§ Goal of the exercise:
The whole listing, except its pictures, is to be repeated exactly.

§ Given material:
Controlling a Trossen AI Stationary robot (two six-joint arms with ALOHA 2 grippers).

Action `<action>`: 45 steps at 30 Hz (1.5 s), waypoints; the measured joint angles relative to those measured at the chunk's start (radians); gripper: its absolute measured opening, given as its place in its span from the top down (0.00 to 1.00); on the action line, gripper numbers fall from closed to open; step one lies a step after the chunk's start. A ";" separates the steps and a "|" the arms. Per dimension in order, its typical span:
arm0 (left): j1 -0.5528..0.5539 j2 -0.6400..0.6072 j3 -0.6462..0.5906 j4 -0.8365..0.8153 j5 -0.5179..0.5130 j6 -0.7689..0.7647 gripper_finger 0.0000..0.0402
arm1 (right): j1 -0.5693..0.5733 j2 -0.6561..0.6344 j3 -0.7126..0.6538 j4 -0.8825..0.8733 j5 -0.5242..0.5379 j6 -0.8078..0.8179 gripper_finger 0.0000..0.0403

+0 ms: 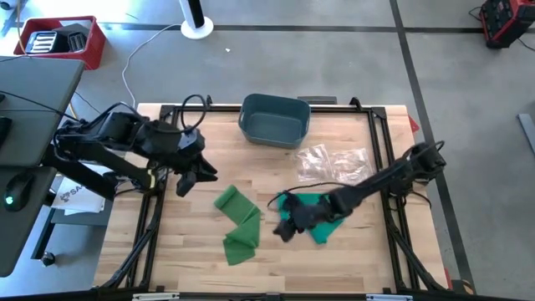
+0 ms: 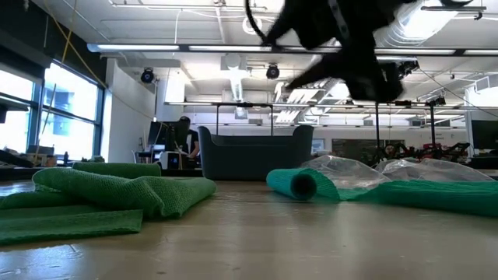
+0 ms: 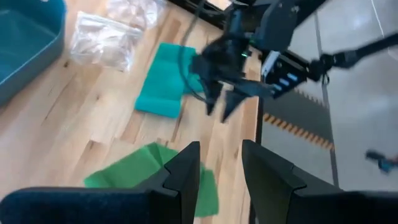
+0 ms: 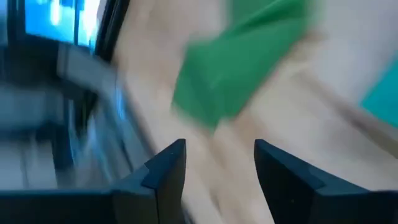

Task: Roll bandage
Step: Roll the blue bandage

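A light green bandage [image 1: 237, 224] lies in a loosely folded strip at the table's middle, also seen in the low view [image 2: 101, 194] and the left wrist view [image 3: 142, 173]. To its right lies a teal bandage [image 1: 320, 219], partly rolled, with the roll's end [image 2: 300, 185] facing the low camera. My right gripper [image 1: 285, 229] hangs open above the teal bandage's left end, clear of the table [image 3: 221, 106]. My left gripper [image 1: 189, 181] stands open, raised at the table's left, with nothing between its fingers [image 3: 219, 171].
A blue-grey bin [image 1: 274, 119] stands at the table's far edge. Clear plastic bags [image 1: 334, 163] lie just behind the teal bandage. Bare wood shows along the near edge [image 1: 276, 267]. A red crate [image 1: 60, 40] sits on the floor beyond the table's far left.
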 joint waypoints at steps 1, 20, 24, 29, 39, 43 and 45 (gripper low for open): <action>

§ Response below:
Controlling a Trossen AI Stationary robot (two six-joint arms with ALOHA 2 grippers).

Action `<action>`: 45 steps at 30 Hz (1.5 s), waypoints; the measured joint angles relative to those measured at the chunk's start (radians); gripper: its absolute measured opening, given as its place in its span from the top down (0.00 to 1.00); on the action line, gripper numbers fall from closed to open; step one lies a step after the chunk's start. A ";" separates the steps and a "|" the arms. Per dimension in order, its typical span:
arm0 (left): j1 -0.5528..0.5539 j2 -0.6400..0.6072 j3 -0.6462..0.5906 j4 -0.8365..0.8153 j5 -0.5179..0.5130 j6 -0.7689..0.7647 gripper_finger 0.0000..0.0402
arm1 (right): j1 -0.5693..0.5733 j2 -0.6561..0.6344 j3 -0.7126..0.6538 j4 -0.8825..0.8733 j5 -0.5242..0.5379 j6 -0.8078..0.8179 gripper_finger 0.0000..0.0403

+0 ms: 
+0 ms: 
+0 ms: 
+0 ms: 

Task: Roll bandage
Step: Roll the blue bandage

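A light green bandage [image 1: 237, 224] lies in a loosely folded strip at the table's middle, also seen in the low view [image 2: 101, 194] and the left wrist view [image 3: 142, 173]. To its right lies a teal bandage [image 1: 320, 219], partly rolled, with the roll's end [image 2: 300, 185] facing the low camera. My right gripper [image 1: 285, 229] hangs open above the teal bandage's left end, clear of the table [image 3: 221, 106]. My left gripper [image 1: 189, 181] stands open, raised at the table's left, with nothing between its fingers [image 3: 219, 171].
A blue-grey bin [image 1: 274, 119] stands at the table's far edge. Clear plastic bags [image 1: 334, 163] lie just behind the teal bandage. Bare wood shows along the near edge [image 1: 276, 267]. A red crate [image 1: 60, 40] sits on the floor beyond the table's far left.
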 joint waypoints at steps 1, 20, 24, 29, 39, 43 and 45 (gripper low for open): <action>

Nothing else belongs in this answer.